Task to carry out
From the material beneath, pull every line with the word "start".

Data segment
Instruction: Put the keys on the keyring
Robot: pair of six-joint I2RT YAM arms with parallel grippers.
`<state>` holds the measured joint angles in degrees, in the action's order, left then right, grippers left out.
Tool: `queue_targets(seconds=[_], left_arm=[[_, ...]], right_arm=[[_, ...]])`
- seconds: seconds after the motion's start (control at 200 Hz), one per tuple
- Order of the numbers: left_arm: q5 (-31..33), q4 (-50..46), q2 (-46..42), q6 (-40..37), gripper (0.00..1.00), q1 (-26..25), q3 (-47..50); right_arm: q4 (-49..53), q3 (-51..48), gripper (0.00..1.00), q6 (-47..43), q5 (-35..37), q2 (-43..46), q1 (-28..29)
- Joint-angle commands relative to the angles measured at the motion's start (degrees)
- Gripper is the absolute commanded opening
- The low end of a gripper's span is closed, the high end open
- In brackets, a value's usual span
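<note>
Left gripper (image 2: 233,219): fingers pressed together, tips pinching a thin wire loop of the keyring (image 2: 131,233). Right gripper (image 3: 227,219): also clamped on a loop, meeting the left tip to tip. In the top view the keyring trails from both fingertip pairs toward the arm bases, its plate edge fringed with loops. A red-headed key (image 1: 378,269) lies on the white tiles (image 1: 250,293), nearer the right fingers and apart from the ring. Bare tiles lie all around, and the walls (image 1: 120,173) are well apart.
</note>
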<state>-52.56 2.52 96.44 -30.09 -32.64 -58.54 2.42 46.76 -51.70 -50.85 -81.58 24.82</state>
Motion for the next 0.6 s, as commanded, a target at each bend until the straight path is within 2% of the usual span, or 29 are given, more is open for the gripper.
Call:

Your solution
- seconds: seconds after the motion's start (control at 200 Hz), one per tuple
- Joint-angle commands relative to the angles measured at the motion's start (degrees)

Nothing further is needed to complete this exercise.